[WHAT TO WORK ON]:
The copy must match the data word for word and contain no pictures.

[SOURCE MATERIAL]:
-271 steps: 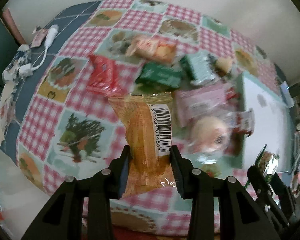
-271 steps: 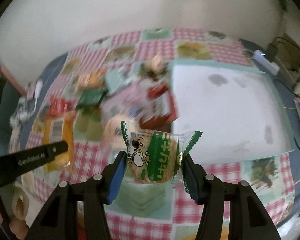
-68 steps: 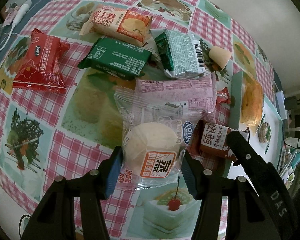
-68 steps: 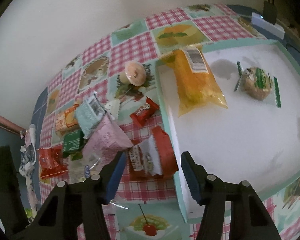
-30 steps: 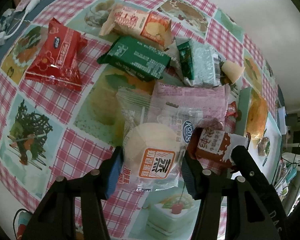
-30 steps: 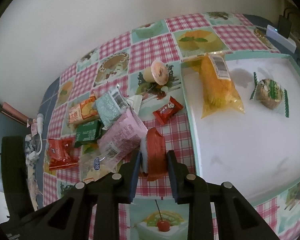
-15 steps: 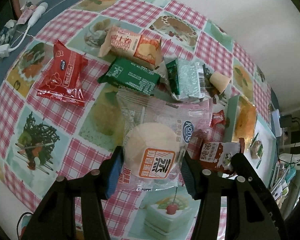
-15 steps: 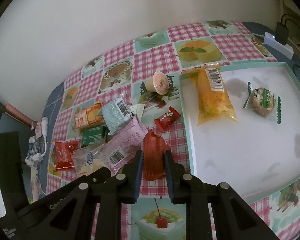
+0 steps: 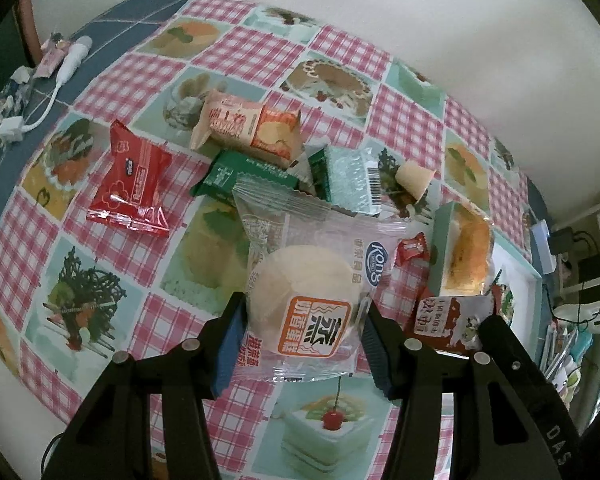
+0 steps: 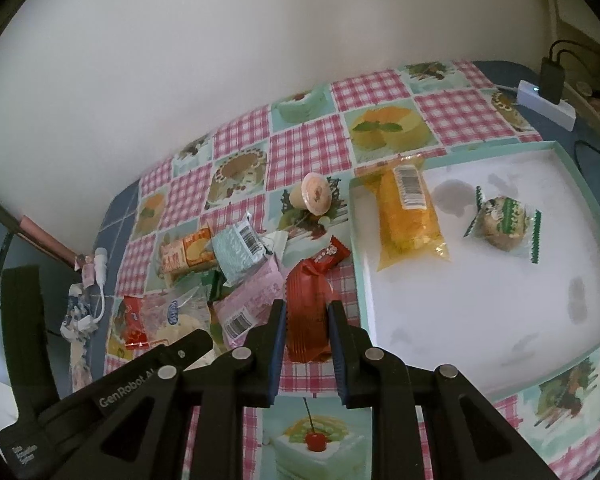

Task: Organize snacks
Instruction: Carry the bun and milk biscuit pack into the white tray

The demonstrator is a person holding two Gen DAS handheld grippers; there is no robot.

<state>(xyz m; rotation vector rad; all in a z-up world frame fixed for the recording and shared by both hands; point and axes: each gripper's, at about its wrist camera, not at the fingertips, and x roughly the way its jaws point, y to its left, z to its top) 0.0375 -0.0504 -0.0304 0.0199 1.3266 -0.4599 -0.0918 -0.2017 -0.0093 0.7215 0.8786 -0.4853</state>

[EXERCISE RESULT]:
-271 steps: 
-271 steps: 
-68 steps: 
-68 steps: 
-30 steps: 
-30 steps: 
-15 steps: 
-15 steps: 
+0 steps: 
+0 steps: 

Task: Organize snacks
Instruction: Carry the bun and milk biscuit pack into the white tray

The demonstrator is a person holding two Gen DAS handheld grippers; there is no robot.

<state>(xyz m; rotation vector rad; all in a z-up world frame fixed for the recording and shared by both hands; point and axes: each gripper's, at about its wrist camera, not at the fingertips, and x roughly the way its jaws point, y to its left, z to its top) 0.0375 -0.0504 -0.0304 0.0199 1.3266 -0.4599 -0.0918 -0.2017 -0.0093 0.7215 0.8786 -0.4853</state>

This exercise has been completed.